• _Assignment_
Your answer should be every line with the word "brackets", copied from the data below.

(Given material begins)

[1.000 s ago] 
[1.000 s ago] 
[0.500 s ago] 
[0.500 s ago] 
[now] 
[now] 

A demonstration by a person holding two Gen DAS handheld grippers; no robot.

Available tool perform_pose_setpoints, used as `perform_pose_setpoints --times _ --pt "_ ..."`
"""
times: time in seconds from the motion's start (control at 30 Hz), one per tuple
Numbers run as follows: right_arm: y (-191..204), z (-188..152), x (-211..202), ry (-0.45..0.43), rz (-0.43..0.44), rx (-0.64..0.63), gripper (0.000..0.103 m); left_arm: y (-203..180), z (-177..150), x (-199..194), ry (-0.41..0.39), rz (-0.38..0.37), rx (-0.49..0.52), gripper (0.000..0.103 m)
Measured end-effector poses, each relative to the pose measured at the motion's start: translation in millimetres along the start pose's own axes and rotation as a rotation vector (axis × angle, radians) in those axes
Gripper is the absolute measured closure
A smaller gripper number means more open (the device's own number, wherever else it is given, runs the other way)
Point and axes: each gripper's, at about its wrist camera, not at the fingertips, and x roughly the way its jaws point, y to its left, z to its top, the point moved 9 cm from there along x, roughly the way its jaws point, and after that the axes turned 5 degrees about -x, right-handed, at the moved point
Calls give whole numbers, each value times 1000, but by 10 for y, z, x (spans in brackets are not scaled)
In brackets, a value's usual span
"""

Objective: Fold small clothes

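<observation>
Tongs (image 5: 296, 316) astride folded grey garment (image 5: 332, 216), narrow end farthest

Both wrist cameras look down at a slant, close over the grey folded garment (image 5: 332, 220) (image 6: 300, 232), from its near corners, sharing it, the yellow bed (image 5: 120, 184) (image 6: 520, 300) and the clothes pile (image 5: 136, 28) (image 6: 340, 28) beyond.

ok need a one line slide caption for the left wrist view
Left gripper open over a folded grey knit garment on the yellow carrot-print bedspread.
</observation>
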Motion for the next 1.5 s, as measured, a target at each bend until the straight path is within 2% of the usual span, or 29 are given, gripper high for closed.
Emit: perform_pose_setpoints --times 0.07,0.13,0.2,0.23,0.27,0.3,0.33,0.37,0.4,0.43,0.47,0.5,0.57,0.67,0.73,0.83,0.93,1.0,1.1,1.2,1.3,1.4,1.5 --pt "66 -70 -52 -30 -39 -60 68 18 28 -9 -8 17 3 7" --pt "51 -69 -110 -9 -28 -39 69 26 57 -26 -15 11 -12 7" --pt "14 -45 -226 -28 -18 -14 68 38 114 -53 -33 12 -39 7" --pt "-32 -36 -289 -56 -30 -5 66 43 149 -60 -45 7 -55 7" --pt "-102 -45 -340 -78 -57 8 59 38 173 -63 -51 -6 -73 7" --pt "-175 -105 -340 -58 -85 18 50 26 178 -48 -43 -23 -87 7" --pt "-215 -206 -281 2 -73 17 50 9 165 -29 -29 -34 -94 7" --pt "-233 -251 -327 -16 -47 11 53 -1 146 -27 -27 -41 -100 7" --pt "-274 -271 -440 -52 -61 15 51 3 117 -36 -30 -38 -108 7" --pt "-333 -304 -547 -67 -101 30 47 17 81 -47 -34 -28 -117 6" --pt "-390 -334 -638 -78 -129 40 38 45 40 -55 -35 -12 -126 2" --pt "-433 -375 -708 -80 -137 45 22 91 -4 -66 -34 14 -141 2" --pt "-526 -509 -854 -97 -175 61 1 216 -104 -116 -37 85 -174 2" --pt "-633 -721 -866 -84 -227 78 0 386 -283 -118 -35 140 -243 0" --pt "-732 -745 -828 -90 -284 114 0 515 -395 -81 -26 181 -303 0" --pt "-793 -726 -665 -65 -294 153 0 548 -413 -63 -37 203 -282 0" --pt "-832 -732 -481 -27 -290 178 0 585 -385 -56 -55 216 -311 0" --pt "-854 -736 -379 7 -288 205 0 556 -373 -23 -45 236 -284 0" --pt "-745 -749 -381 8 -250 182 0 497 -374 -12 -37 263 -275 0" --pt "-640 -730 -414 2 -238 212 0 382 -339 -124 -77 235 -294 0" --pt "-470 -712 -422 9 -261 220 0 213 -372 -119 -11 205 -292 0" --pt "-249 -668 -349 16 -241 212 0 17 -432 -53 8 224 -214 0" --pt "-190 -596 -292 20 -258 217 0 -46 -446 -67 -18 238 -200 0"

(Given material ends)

• _Task solution_
Calls give whole numbers, each value times 1000, but by 10 for y, z, x (spans in brackets are not scaled)
In brackets, a value's usual span

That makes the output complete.